> _Exercise_: Your answer should be every line of the entries that has the string "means" in it.

Supplied data section start

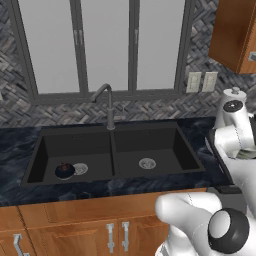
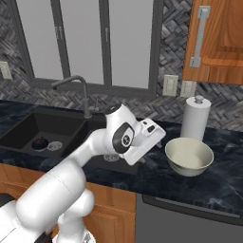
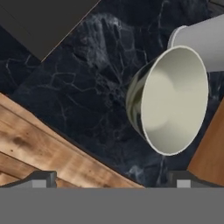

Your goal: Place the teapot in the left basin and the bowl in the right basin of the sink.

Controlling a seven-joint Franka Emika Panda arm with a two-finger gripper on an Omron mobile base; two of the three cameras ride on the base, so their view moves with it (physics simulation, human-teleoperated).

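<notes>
The dark teapot (image 1: pixel 65 171) (image 2: pixel 40 142) sits on the floor of the left basin (image 1: pixel 75 147) (image 2: pixel 45 126), beside its silver drain. The right basin (image 1: pixel 152 145) holds only its drain (image 1: pixel 147 163). The cream bowl (image 2: pixel 189 155) (image 3: pixel 175 100) stands upright on the dark counter to the right of the sink. My hand (image 2: pixel 144 140) hovers over the counter's front edge between the sink and the bowl, a short way left of the bowl. In the hand view my gripper (image 3: pixel 116 181) is open, its tips wide apart with nothing between them.
A white paper towel roll (image 2: pixel 195 117) (image 3: pixel 201 41) stands just behind the bowl. The grey faucet (image 1: pixel 107 102) (image 2: pixel 80 92) rises behind the sink's divider. A wooden wall cabinet (image 2: pixel 216 40) hangs above the roll. Wooden cabinet fronts (image 3: pixel 39 153) run below the counter.
</notes>
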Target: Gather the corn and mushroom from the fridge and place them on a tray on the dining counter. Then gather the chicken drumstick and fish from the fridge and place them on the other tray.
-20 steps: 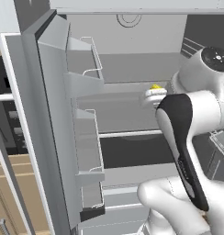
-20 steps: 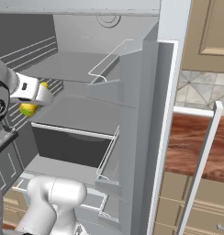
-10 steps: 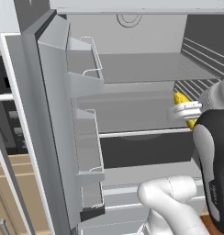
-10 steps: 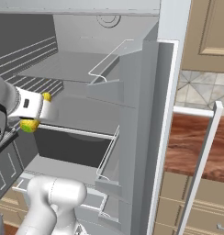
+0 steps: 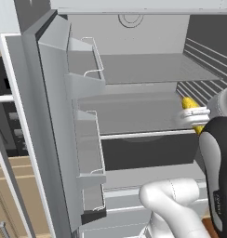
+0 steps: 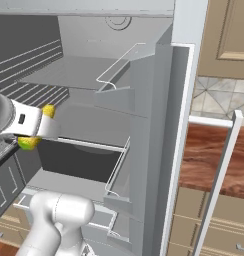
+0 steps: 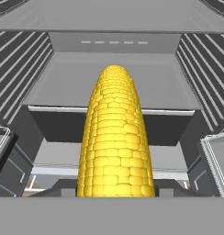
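Observation:
A yellow corn cob (image 7: 115, 137) fills the middle of the hand view, pointing lengthwise into the open fridge. My gripper (image 5: 194, 116) is shut on the corn, whose yellow ends (image 5: 189, 102) stick out above and below the white hand. It hangs in front of the fridge's middle shelf (image 5: 134, 109), on its right side. From the right base view the gripper (image 6: 33, 126) sits at the far left with the corn (image 6: 28, 143) across it. The fingertips are hidden behind the cob in the hand view.
Both fridge doors stand open: the left door with wire-railed bins (image 5: 87, 139) and the right door with bins (image 6: 139, 125). A dark drawer (image 5: 148, 151) lies below the shelf. A wooden counter (image 6: 211, 155) and a white handle bar (image 6: 221, 170) are at right.
The gripper has drawn back out of the fridge with the corn, moving right and a little down in the left base view. The grip has not changed.

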### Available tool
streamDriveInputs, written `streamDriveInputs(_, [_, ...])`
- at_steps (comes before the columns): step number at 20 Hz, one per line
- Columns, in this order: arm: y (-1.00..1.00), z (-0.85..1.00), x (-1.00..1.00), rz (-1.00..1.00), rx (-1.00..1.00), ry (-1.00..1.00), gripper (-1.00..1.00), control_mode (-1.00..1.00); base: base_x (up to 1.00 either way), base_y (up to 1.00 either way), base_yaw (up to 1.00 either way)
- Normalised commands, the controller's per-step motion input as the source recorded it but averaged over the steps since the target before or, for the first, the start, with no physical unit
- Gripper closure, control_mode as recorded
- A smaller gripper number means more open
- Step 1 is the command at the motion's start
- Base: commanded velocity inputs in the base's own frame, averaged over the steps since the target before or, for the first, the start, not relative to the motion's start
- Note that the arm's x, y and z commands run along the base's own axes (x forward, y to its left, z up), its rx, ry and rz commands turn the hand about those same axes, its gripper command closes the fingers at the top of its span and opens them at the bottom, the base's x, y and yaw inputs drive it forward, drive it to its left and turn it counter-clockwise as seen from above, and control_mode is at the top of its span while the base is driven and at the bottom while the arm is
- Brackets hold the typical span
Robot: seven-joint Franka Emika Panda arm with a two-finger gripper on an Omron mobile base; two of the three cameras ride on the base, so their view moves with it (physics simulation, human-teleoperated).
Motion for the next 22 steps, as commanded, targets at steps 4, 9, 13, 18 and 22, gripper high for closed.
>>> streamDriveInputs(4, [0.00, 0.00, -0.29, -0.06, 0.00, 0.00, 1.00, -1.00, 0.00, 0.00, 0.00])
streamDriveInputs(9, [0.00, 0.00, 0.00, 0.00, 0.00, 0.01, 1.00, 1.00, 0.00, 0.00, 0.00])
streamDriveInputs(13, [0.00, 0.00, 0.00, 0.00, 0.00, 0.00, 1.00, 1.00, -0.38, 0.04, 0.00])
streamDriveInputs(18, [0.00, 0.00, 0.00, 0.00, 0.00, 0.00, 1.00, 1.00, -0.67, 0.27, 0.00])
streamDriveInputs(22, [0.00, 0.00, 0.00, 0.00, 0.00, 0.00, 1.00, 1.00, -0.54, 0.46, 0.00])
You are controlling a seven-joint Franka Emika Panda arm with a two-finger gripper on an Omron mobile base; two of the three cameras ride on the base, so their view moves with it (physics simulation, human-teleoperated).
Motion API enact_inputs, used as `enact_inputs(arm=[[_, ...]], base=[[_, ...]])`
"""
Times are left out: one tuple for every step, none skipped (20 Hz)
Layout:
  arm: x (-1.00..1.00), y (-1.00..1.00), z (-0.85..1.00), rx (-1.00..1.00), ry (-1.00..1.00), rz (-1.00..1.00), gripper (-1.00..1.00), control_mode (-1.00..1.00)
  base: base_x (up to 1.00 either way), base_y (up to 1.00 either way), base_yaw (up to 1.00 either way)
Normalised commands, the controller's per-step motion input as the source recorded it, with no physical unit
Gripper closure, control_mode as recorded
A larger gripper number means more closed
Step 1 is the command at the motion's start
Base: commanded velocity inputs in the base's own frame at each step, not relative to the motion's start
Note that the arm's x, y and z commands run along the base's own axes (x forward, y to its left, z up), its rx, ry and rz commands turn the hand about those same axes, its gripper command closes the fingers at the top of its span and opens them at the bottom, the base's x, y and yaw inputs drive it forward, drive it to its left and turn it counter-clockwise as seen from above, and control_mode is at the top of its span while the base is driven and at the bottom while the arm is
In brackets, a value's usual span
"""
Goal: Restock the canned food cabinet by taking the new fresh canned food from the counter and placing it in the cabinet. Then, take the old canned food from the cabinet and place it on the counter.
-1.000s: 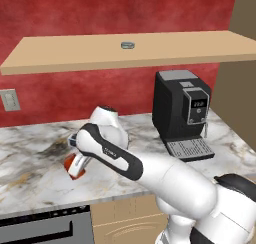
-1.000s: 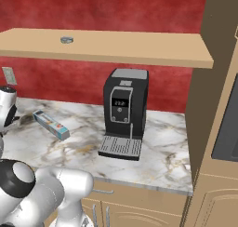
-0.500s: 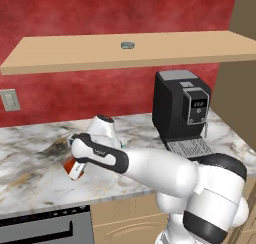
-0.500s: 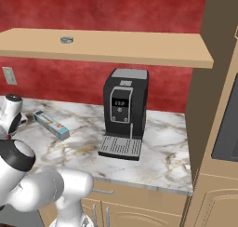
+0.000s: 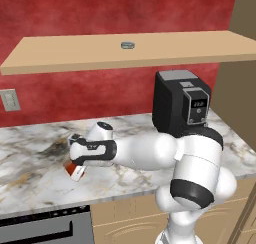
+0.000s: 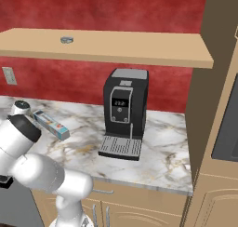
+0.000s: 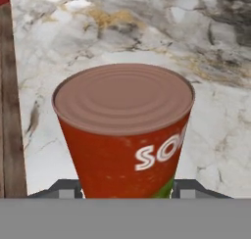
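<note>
On the counter (image 5: 30,153), left of the coffee machine (image 5: 180,105): red can (image 5: 76,171) tilted, low at the marble near the front edge; contact with the top not clear from here.
Gripper (image 5: 75,162): clamped on the red can (image 7: 125,130), fingertips (image 7: 67,188) tight against either side of its lower body.
Change over the last second: arm dropped and stretched flatter across the counter; can eased slightly lower, grip unchanged.
Flat grey tin (image 5: 128,45): already up on the shelf (image 5: 60,58), resting mid-board, well apart from the arm. Also seen from the right side (image 6: 67,40).
Meaning for task: restock half looks done; swap-out half near its end, old can down from the shelf and about to be set down.
Next: level the can, seat its base on the marble, then release.
Risk: tilt at release could tip or roll it toward the front edge.
Nearby: carton (image 6: 51,124) further back on the counter, apart from the drop spot.
</note>
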Motion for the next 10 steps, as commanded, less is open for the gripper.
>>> enact_inputs(arm=[[0.06, 0.00, -0.44, 0.09, -0.06, 0.00, 1.00, -1.00], [0.05, 0.00, -0.43, 0.10, -0.07, 0.00, 1.00, -1.00], [0.04, 0.00, -0.43, 0.09, -0.08, 0.00, 1.00, -1.00], [0.02, 0.00, -0.39, 0.07, -0.09, 0.00, 1.00, -1.00], [0.04, 0.00, -0.31, 0.07, -0.09, 0.01, 1.00, -1.00], [0.04, 0.00, -0.31, 0.06, -0.10, 0.00, 1.00, -1.00], [0.04, 0.00, -0.27, 0.03, -0.07, 0.00, -1.00, -1.00], [0.02, 0.00, -0.19, 0.03, 0.00, 0.00, -1.00, -1.00], [0.00, 0.00, 0.00, 0.03, 0.00, 0.00, -1.00, -1.00], [0.00, 0.00, 0.00, 0.04, 0.00, 0.00, -1.00, -1.00]], base=[[0.00, 0.00, 0.00], [0.00, 0.00, 0.00], [0.00, 0.00, 0.00], [0.00, 0.00, 0.00], [0.00, 0.00, 0.00], [0.00, 0.00, 0.00], [0.00, 0.00, 0.00], [0.00, 0.00, 0.00], [0.00, 0.00, 0.00], [0.00, 0.00, 0.00]])
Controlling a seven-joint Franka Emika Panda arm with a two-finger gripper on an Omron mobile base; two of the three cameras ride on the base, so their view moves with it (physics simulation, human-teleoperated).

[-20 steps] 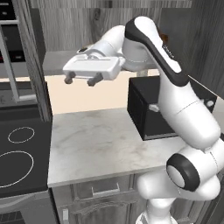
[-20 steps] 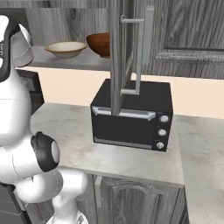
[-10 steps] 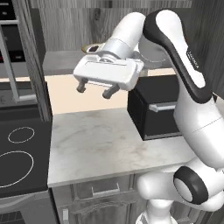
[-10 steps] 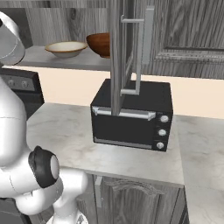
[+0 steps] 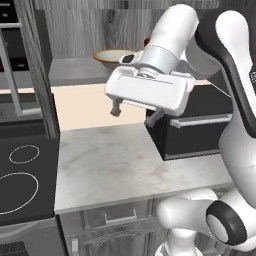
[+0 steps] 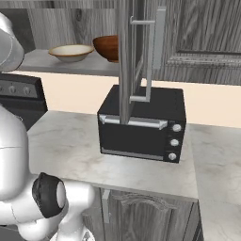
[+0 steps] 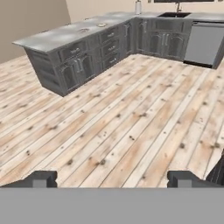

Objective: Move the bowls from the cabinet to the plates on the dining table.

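While my gripper (image 5: 133, 115) hangs wide open and empty above the pale marbled stone counter (image 5: 120, 165), the shallow cream-beige round bowl (image 5: 113, 56) sits behind and just above my jaws on the grey wood-grain cabinet's (image 6: 197, 37) shelf. The deep glossy reddish-brown wooden bowl (image 6: 106, 47) stands just beside it, above the black boxy oven (image 6: 141, 124).
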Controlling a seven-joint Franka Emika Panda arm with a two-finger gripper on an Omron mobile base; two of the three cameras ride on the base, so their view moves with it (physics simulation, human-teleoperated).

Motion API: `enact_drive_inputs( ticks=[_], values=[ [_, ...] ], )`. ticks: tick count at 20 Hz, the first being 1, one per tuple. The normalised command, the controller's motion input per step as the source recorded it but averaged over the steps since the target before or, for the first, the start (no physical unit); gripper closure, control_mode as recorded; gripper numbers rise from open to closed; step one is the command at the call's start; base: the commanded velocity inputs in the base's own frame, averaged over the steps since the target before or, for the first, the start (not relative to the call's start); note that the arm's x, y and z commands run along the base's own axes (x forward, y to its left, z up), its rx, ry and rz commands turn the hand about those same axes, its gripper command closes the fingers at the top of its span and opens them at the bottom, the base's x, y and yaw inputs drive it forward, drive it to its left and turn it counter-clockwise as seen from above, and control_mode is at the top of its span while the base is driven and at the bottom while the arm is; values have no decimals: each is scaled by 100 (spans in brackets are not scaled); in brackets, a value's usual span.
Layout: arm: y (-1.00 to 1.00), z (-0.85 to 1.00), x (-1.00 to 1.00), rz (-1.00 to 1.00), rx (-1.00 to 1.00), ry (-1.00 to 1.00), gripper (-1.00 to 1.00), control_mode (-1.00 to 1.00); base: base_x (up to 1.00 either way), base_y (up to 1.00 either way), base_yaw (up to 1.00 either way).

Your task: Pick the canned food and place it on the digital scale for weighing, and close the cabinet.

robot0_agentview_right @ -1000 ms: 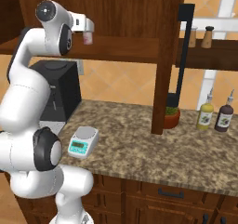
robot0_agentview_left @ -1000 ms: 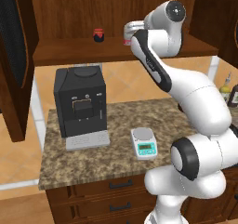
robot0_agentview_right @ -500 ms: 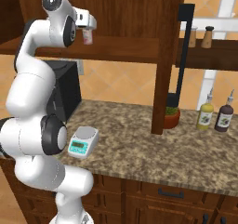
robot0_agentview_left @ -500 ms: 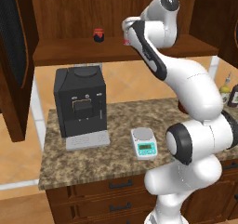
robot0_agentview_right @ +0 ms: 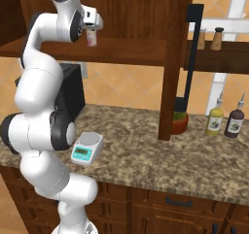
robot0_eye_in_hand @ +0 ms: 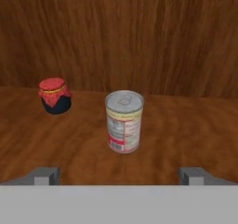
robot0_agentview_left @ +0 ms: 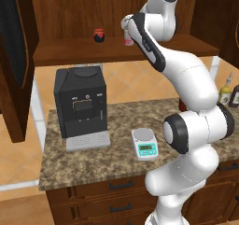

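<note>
End effector [robot0_eye_in_hand: 119, 175], fingers spread wide and empty, faces the can [robot0_eye_in_hand: 123, 121], which stands upright on the cabinet [robot0_agentview_left: 116, 51] shelf between and just ahead of the fingertips. The jar [robot0_eye_in_hand: 55, 95] stands farther back and to one side, well apart. Likely risks: a fingertip striking the can during the advance and toppling it; a high or off-centre pinch letting it slip on the way down to the scale [robot0_agentview_left: 144, 143] on the counter [robot0_agentview_left: 112, 161].
</note>
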Motion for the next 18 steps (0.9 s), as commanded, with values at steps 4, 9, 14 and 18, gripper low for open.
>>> enact_drive_inputs(
  ticks=[4, 9, 14, 18],
  values=[
    [6, -25, 17, 0, 0, 0, -100, -100, 0, 0, 0],
    [0, -17, 3, 0, 0, 0, -100, -100, 0, 0, 0],
    [0, -22, 10, 0, 0, 0, -100, -100, 0, 0, 0],
    [0, -9, 26, 0, 0, 0, -100, -100, 0, 0, 0]
  ],
)
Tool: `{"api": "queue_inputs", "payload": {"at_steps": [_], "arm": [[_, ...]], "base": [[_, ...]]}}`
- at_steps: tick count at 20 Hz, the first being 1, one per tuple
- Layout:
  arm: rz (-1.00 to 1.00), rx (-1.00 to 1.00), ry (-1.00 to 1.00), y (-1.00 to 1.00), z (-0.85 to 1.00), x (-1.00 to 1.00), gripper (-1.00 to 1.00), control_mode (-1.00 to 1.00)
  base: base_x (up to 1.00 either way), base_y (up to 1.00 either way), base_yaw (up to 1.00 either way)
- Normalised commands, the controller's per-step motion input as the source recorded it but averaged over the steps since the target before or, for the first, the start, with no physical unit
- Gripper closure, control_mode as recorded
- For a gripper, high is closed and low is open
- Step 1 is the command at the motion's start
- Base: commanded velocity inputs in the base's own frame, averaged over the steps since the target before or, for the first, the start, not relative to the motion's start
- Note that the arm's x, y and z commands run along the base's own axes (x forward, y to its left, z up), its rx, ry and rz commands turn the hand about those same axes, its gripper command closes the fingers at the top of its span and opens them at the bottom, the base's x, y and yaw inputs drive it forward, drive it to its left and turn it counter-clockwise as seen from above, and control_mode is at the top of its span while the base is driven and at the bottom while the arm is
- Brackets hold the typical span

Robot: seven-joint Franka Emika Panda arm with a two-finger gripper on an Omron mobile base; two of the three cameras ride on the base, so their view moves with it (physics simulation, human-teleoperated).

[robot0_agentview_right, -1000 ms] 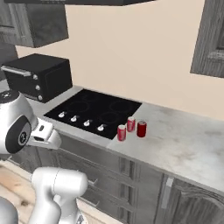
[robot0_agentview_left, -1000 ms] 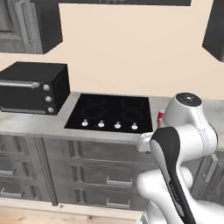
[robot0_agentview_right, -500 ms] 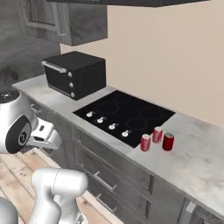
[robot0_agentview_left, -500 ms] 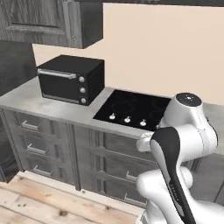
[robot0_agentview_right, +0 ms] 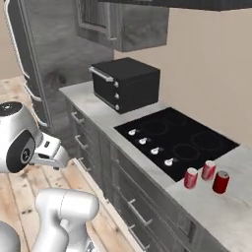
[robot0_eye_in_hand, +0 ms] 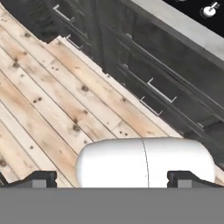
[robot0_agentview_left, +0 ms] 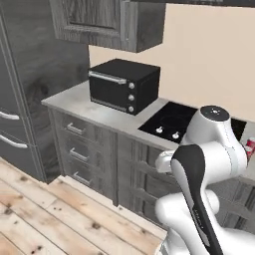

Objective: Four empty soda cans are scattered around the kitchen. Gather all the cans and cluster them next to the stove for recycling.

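Note:
Three red soda cans (robot0_agentview_right: pixel 191 177) (robot0_agentview_right: pixel 208 170) (robot0_agentview_right: pixel 221 181) stand upright in a tight cluster on the grey counter, just right of the black stove (robot0_agentview_right: pixel 179 139). One can (robot0_agentview_left: pixel 249 146) shows at the right edge of the left base view, beside the stove (robot0_agentview_left: pixel 172 121). My gripper (robot0_eye_in_hand: pixel 114 179) points down at the plank floor in front of the cabinets, well away from the cans. Its fingertips (robot0_eye_in_hand: pixel 41 178) stand wide apart and open, with nothing held. The arm is folded close to the base.
A black toaster oven (robot0_agentview_right: pixel 126 83) sits on the counter left of the stove. Dark drawer fronts (robot0_eye_in_hand: pixel 153 83) run under the counter. A tall dark fridge (robot0_agentview_right: pixel 29 59) stands at the far left, and wall cabinets (robot0_agentview_left: pixel 107 22) hang above. Light plank floor (robot0_agentview_left: pixel 45 214) lies open before the cabinets.
The whole picture has shifted: the base has moved and turned, so the stove and cans slid right while the fridge and floor came in. The arm keeps its pose and the gripper stays open.

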Motion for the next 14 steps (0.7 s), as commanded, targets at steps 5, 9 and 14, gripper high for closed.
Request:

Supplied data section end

> _Result for this exercise_:
- A smaller gripper number means more open
A larger gripper number means more closed

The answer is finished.